About this exercise »
The full listing below should be copied verbatim.
————————
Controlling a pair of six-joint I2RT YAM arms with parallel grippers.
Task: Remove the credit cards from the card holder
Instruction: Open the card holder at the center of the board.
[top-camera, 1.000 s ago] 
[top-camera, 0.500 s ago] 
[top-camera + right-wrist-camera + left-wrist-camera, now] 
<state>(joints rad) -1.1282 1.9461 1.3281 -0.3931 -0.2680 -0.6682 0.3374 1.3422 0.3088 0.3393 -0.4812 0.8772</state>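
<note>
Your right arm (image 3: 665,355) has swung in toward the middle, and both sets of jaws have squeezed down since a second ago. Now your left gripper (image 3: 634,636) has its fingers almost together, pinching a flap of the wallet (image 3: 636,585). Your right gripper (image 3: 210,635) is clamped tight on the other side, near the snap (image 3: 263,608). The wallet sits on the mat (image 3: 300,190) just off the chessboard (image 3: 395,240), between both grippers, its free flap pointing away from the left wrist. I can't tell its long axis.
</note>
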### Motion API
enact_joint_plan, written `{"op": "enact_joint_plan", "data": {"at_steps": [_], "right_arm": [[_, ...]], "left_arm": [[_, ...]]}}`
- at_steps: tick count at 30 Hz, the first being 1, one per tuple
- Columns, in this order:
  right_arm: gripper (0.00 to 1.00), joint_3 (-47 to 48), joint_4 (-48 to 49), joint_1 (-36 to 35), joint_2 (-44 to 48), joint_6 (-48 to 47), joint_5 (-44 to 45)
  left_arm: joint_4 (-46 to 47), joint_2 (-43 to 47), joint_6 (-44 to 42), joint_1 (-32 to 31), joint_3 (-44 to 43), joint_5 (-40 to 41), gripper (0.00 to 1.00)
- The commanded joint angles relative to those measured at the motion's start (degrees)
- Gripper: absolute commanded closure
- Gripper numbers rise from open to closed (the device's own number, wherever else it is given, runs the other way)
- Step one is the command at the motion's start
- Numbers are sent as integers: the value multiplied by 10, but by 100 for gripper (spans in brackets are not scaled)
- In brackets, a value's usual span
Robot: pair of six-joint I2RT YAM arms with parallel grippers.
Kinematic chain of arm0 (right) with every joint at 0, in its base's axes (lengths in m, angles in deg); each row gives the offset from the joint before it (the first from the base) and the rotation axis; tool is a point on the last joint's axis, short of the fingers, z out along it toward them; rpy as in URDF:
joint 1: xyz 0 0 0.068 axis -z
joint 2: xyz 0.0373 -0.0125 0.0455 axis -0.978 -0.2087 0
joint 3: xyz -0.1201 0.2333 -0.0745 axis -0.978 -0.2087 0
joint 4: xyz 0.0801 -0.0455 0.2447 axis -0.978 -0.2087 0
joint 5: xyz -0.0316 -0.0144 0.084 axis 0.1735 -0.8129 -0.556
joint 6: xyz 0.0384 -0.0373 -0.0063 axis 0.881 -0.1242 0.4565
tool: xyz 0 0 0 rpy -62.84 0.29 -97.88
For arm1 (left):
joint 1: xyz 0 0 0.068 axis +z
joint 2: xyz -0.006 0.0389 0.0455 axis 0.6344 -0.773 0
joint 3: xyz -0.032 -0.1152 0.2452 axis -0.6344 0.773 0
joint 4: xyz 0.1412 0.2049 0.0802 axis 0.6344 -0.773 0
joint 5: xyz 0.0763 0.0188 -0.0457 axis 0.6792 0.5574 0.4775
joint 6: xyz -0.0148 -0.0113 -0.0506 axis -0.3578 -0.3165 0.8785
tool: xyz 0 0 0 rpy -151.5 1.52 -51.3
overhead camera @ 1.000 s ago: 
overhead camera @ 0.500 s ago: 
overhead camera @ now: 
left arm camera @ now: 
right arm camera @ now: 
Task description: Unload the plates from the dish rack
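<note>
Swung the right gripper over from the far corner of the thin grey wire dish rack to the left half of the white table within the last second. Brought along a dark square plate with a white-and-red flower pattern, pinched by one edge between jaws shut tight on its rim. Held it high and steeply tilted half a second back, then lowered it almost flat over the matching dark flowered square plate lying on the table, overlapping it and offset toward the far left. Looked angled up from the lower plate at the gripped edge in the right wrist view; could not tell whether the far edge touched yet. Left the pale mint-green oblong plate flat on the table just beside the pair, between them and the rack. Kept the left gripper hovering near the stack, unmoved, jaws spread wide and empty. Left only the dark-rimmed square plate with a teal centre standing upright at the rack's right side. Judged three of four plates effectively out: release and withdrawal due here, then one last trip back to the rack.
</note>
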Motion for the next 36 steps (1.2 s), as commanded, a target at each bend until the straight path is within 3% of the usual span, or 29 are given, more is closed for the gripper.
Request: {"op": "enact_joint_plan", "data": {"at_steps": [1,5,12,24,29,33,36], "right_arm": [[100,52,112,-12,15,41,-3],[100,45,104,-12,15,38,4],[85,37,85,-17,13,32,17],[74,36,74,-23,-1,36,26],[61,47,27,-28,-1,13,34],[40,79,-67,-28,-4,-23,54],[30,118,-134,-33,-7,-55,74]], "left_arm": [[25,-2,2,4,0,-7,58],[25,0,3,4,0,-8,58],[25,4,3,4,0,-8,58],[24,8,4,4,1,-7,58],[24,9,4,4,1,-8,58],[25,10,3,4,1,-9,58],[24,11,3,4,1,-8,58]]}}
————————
Answer for the task »
Controlling a pair of six-joint I2RT YAM arms with parallel grippers.
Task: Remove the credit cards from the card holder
Instruction: Open the card holder at the center of the board.
[top-camera, 1.000 s ago] 
[top-camera, 0.500 s ago] 
[top-camera + right-wrist-camera + left-wrist-camera, now] 
<state>(joints rad) -1.1282 1.9461 1.3281 -0.3931 -0.2680 -0.6682 0.3374 1.3422 0.3088 0.3393 -0.4812 0.8772</state>
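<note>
Your right arm (image 3: 665,355) has swung in toward the middle, and both sets of jaws have squeezed down since a second ago. Now your left gripper (image 3: 634,636) has its fingers almost together, pinching a flap of the wallet (image 3: 636,585). Your right gripper (image 3: 210,635) is clamped tight on the other side, near the snap (image 3: 263,608). The wallet sits on the mat (image 3: 300,190) just off the chessboard (image 3: 395,240), between both grippers, its free flap pointing away from the left wrist. I can't tell its long axis.
</note>
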### Motion API
enact_joint_plan, written `{"op": "enact_joint_plan", "data": {"at_steps": [_], "right_arm": [[_, ...]], "left_arm": [[_, ...]]}}`
- at_steps: tick count at 30 Hz, the first being 1, one per tuple
- Columns, in this order:
  right_arm: gripper (0.00 to 1.00), joint_3 (-47 to 48), joint_4 (-48 to 49), joint_1 (-36 to 35), joint_2 (-44 to 48), joint_6 (-48 to 47), joint_5 (-44 to 45)
  left_arm: joint_4 (-46 to 47), joint_2 (-43 to 47), joint_6 (-44 to 42), joint_1 (-32 to 31), joint_3 (-44 to 43), joint_5 (-40 to 41), gripper (0.00 to 1.00)
- The commanded joint angles relative to those measured at the motion's start (degrees)
- Gripper: absolute commanded closure
- Gripper numbers rise from open to closed (the device's own number, wherever else it is given, runs the other way)
- Step one is the command at the motion's start
- Numbers are sent as integers: the value multiplied by 10, but by 100 for gripper (spans in brackets are not scaled)
- In brackets, a value's usual span
Robot: pair of six-joint I2RT YAM arms with parallel grippers.
Kinematic chain of arm0 (right) with every joint at 0, in its base's axes (lengths in m, angles in deg); each row gives the offset from the joint before it (the first from the base) and the rotation axis; tool is a point on the last joint's axis, short of the fingers, z out along it toward them; rpy as in URDF:
joint 1: xyz 0 0 0.068 axis -z
joint 2: xyz 0.0373 -0.0125 0.0455 axis -0.978 -0.2087 0
joint 3: xyz -0.1201 0.2333 -0.0745 axis -0.978 -0.2087 0
joint 4: xyz 0.0801 -0.0455 0.2447 axis -0.978 -0.2087 0
joint 5: xyz -0.0316 -0.0144 0.084 axis 0.1735 -0.8129 -0.556
joint 6: xyz 0.0384 -0.0373 -0.0063 axis 0.881 -0.1242 0.4565
tool: xyz 0 0 0 rpy -62.84 0.29 -97.88
For arm1 (left):
joint 1: xyz 0 0 0.068 axis +z
joint 2: xyz -0.006 0.0389 0.0455 axis 0.6344 -0.773 0
joint 3: xyz -0.032 -0.1152 0.2452 axis -0.6344 0.773 0
joint 4: xyz 0.1412 0.2049 0.0802 axis 0.6344 -0.773 0
joint 5: xyz 0.0763 0.0188 -0.0457 axis 0.6792 0.5574 0.4775
joint 6: xyz -0.0148 -0.0113 -0.0506 axis -0.3578 -0.3165 0.8785
tool: xyz 0 0 0 rpy -151.5 1.52 -51.3
overhead camera @ 1.000 s ago: 
overhead camera @ 0.500 s ago: 
overhead camera @ now: 
left arm camera @ now: 
right arm camera @ now: 
Task description: Unload the plates from the dish rack
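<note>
Swung the right gripper over from the far corner of the thin grey wire dish rack to the left half of the white table within the last second. Brought along a dark square plate with a white-and-red flower pattern, pinched by one edge between jaws shut tight on its rim. Held it high and steeply tilted half a second back, then lowered it almost flat over the matching dark flowered square plate lying on the table, overlapping it and offset toward the far left. Looked angled up from the lower plate at the gripped edge in the right wrist view; could not tell whether the far edge touched yet. Left the pale mint-green oblong plate flat on the table just beside the pair, between them and the rack. Kept the left gripper hovering near the stack, unmoved, jaws spread wide and empty. Left only the dark-rimmed square plate with a teal centre standing upright at the rack's right side. Judged three of four plates effectively out: release and withdrawal due here, then one last trip back to the rack.
</note>
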Motion for the next 36 steps (1.2 s), as commanded, a target at each bend until the straight path is within 3% of the usual span, or 29 are given, more is closed for the gripper.
Request: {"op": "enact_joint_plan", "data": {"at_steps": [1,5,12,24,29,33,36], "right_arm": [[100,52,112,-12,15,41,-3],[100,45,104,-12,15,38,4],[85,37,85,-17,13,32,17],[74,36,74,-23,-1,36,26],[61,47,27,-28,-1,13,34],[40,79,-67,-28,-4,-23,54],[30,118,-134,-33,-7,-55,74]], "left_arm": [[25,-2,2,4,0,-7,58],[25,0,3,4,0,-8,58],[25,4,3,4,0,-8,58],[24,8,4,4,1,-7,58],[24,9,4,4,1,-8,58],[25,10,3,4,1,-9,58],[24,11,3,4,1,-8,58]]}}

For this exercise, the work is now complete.